In those days there was a brahmin family in Benares, unto whom a son was born; and on the day of his birth they took fire and kept it always burning, until the boy was sixteen. Then his parents told him how the fire, kindled on the day of his birth, had never been allowed to go out; and they bade their son make his choice. If his heart was set on winning entrance hereafter into the Realm of Brahma, then let him take the fire and retire with it to the forest, there to work out his desire by ceaseless worship of the Lord of Fire. But, if he preferred the joys of a home, they bade their son go to Takkasilā and there study under the world-famed teacher with a view to settling down to manage the property. "I should surely fail in the worship of the Fire-God," said the young brahmin; "I'll be a squire." So he bade farewell to his father and mother, and, with a thousand pieces of money for the teacher's fee, set out for Takkasilā. There he studied till his education was complete, and then betook himself home again.
Now his parents grew to wish him to forsake the world and to worship the Fire-God in the forest. Accordingly his mother, in her desire to despatch him to the forest by bringing home to him the wickedness of women, was confident that his wise and learned teacher would be able to lay bare the wickedness of the sex to her son, and so she asked whether he had quite finished his education. "Oh yes," said the youth.
[286] "Then of course you have not omitted the Dolour Texts?" "I have not learnt those, mother." "How then can you say your education is finished? Go back at once, my son, to your master, and return to us when you have learnt them," said his mother.
"Very good," said the youth, and off he started for Takkasilā once more.
Now his master too had a mother,--an old woman of a hundred and twenty years of age,--whom with his own hands he used to bathe, feed and tend. And for so doing he was scorned by his neighbours,--so much so indeed that he resolved to depart to the forest and there dwell with his mother.

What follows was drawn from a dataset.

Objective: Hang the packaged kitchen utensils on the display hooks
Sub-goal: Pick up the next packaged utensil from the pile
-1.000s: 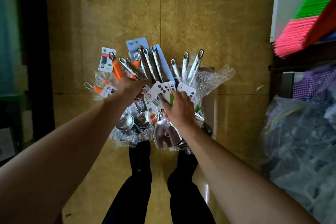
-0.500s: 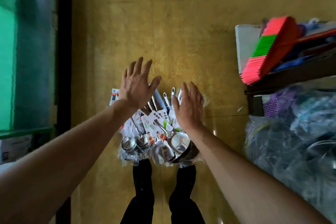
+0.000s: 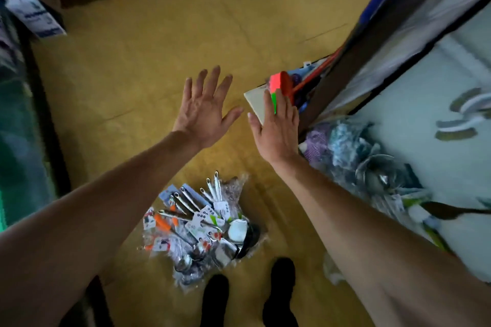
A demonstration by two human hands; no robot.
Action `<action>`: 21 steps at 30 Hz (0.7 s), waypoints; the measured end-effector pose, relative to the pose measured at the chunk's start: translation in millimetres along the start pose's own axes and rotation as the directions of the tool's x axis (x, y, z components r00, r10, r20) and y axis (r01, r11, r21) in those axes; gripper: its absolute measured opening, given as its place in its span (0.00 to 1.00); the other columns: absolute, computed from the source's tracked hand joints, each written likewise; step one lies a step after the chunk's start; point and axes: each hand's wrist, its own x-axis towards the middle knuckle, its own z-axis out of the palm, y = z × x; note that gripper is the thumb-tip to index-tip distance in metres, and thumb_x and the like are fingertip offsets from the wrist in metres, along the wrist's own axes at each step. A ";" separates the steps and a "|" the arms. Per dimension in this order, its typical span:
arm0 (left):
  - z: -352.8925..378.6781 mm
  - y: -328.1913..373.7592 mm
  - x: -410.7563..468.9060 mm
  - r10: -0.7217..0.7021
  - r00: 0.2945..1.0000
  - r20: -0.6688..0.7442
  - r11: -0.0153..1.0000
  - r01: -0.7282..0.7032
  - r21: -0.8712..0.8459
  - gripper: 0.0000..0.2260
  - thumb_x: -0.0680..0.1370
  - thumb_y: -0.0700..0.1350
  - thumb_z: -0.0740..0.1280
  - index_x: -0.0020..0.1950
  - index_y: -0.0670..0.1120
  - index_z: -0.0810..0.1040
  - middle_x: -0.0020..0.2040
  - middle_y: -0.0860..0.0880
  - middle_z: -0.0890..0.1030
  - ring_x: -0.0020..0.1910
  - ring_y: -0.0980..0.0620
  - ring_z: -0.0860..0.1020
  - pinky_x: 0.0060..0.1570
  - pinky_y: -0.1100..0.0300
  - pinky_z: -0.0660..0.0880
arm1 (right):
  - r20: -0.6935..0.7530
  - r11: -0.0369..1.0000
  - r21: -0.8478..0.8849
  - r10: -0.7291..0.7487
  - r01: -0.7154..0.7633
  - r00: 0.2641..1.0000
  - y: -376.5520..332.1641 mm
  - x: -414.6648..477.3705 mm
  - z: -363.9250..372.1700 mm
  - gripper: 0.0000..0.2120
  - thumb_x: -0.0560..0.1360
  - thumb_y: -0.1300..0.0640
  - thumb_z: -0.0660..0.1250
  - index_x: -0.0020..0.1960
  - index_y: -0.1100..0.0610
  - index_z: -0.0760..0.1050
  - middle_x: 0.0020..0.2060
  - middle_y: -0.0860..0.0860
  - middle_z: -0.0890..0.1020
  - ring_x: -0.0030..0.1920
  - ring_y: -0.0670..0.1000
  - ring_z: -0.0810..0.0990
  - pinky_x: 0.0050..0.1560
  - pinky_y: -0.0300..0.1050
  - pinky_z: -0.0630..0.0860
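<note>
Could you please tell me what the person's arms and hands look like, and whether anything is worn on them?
Both arms are bare as far up as the view shows: no sleeve covers the left forearm or the right forearm. The left hand and the right hand are ungloved, and no watch, bracelet or ring shows on either.

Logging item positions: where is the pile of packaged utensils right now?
Head view: the pile of packaged utensils lies on the yellow floor, bottom centre, just ahead of the person's feet.

Dim warm indoor light, heavy motion blur at right edge, wide-angle distortion, blocky compression
</note>
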 end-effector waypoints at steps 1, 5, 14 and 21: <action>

Accordingly, in the solitude of a forest he had a hut built in a delightful spot, where water was plentiful, and after laying in a stock of ghee and rice and other provisions, he carried his mother to her new home, and there lived cherishing her old age.

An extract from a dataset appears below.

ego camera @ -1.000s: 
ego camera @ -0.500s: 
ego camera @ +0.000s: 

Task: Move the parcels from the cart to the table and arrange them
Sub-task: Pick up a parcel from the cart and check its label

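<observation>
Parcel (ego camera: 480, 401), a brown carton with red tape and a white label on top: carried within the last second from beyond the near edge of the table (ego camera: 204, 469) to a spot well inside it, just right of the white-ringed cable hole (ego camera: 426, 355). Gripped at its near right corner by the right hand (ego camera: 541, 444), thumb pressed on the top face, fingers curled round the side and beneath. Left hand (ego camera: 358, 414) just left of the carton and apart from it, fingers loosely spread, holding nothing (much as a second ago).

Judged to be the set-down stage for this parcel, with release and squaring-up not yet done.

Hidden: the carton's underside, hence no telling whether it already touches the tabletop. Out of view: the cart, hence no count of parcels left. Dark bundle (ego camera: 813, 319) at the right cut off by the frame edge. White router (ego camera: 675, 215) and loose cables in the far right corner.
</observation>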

Not finding his master at Takkasilā, the young brahmin made enquiries, and finding out what had happened, set out for the forest, and presented himself respectfully before his master. "What brings you
back so soon, my boy?" said the latter. "I do not think, sir, I learned the Dolour Texts when I was with you," said the youth. "But who told you that you had to learn the Dolour Texts?" "My mother, master," was the reply. Hereon the Bodhisatta reflected that there were no such texts as those, and concluded that his pupil's mother must have wanted her son to learn how wicked women were. So he said to the youth that it was all right, and that he should in due course be taught the Texts in question. "From to-day," said he, "you shall take my place about my mother, and with your own hands wash, feed and look after her. As you rub her hands, feet, head and back, be careful to exclaim, 'Ah, Madam! if you are so lovely now you are so old, what must you not have been in the heyday of your youth!' And as you wash and perfume her hands and feet, burst into praise of their beauty. Further, tell me without shame or reserve every single word my mother says to you. Obey me in this, and you shall master the Dolour Texts; disobey me, and you shall remain ignorant of them for ever."

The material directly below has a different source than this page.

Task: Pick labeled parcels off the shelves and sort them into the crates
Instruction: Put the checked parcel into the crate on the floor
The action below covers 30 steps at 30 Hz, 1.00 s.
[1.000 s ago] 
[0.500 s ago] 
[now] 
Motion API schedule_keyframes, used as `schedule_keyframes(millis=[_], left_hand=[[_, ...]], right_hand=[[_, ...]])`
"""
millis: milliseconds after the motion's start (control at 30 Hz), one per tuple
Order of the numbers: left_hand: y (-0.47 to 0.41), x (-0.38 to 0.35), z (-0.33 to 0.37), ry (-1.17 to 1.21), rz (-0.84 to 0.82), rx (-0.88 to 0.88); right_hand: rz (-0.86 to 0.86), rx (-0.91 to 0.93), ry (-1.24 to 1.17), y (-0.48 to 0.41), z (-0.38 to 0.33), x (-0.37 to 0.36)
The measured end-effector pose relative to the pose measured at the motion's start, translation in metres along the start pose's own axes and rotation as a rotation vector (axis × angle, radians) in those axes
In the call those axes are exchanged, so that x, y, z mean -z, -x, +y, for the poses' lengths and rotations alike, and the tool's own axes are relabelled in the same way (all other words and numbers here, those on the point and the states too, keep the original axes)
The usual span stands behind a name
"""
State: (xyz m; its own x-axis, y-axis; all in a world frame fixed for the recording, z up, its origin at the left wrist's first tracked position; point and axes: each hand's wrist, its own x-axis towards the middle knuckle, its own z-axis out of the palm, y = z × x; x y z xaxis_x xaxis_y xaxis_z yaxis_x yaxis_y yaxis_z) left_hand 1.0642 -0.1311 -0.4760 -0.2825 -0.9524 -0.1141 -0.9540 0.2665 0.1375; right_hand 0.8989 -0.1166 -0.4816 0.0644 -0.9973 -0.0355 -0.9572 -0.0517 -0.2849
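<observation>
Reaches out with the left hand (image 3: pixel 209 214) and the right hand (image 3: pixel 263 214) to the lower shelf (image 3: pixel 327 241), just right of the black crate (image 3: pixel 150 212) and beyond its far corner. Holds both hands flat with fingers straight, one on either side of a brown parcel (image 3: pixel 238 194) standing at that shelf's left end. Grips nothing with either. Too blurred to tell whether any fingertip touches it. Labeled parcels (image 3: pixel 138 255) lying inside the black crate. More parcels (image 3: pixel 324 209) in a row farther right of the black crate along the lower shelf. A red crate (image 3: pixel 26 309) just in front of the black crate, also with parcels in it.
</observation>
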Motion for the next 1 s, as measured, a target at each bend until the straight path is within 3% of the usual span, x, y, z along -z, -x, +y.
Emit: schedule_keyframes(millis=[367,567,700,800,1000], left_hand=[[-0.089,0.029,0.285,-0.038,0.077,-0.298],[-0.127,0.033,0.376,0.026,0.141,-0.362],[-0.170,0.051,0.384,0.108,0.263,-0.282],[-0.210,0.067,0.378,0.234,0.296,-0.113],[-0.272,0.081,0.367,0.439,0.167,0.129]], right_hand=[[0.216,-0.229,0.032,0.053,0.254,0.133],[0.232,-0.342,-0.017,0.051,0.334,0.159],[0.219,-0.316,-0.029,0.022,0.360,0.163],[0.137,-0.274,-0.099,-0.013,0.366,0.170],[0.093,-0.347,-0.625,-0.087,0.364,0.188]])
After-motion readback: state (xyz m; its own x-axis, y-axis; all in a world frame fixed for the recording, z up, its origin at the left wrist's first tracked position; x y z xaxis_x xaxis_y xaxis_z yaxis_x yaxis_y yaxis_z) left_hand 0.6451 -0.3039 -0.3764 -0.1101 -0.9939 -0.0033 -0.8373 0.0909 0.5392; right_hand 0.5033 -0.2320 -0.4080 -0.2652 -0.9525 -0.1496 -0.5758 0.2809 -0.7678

Obedient to his master's commands, the youth did all he was bidden, and so persistently praised the old woman's beauty that she thought he had fallen in love with her; and, blind and decrepit though she was, passion was kindled within her [287]. So one day she broke in on his compliments by asking, "Is your desire towards me?" "It is indeed, madam," answered the youth; "but nay master is so strict." "If you desire me," said she, "kill my son!" "But how shall I, that have learned so much from him, how shall I for passion's sake kill my master?" "Well then, if you will be faithful to me, I will kill him myself."
(So lustful, vile, and degraded are women that, giving the rein to lust, a hag like this, and old as she was, actually thirsted for the blood of so dutiful a son!)
Now the young brahmin told all this to the Bodhisatta, who, commending him for reporting the matter, studied how much longer his mother was destined to live. Finding that her destiny was to die that very day, he said, "Come, young brahmin; I will put her to the test." So he cut down a fig-tree and hewed out of it a wooden figure about his own size, which he wrapped up, head and all, in a robe and laid upon his own bed,--with a string tied to it. "Now go with an axe to my mother," said he; "and give her this string as a clue to guide her steps."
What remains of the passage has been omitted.